Magnetized neutral 2SC color superconductivity and possible origin of the inner magnetic field of magnetars

TL;DR

This paper explores how chromomagnetic instabilities in neutral 2SC color superconducting phases could lead to vortex formations that significantly amplify magnetic fields, potentially explaining the strong inner magnetic fields of magnetars.

Contribution

It proposes a novel mechanism where gluon vortices in the neutral 2SC phase amplify magnetic fields, offering a possible origin for magnetar core magnetic fields.

Findings

Meissner masses become tachyonic, indicating instability.

Vortex formation can amplify magnetic fields by orders of magnitude.
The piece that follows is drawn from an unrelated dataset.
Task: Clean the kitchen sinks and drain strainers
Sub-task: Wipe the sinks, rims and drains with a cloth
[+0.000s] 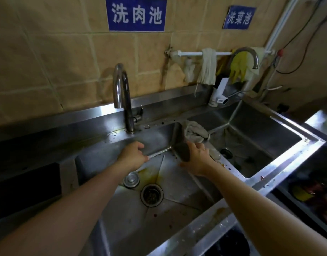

The mechanism could generate inner magnetic fields of 10^{17} G in magnetars.

Abstract

In this paper the neutral 2SC phase of color superconductivity is investigated in the presence of a magnetic field and for diquark coupling constants and baryonic densities that are expected to characterize neutron stars. Specifically, the behavior of the charged gluons Meissner masses is investigated in the parameter region of interest taking into account, in addition, the contribution of a rotated magnetic field. It is found that up to moderately-high diquark coupling constants the mentioned Meissner masses become tachyonic independently of the applied magnetic-field amplitude, hence signalizing the chromomagnetic instability of this phase. To remove the instability, the restructuring of the system ground state is proposed, which now will be formed by vortices of the rotated charged gluons. These vortices boost the applied magnetic field having the most significant increase for relatively low applied magnetic fields. Finally, considering that with the stellar rotational frequency observed for magnetars a field of the order of $10^8$ G can be generated by dynamo effect, we show that by the boosting effect just described the field can be amplified to $10^{17}$ G that is in the range of inner core fields expected for magnetars. Thus, we conclude that the described mechanism could be the one responsible for the large fields characterizing magnetars if the cores of these compact objects are formed by neutral 2SC matter.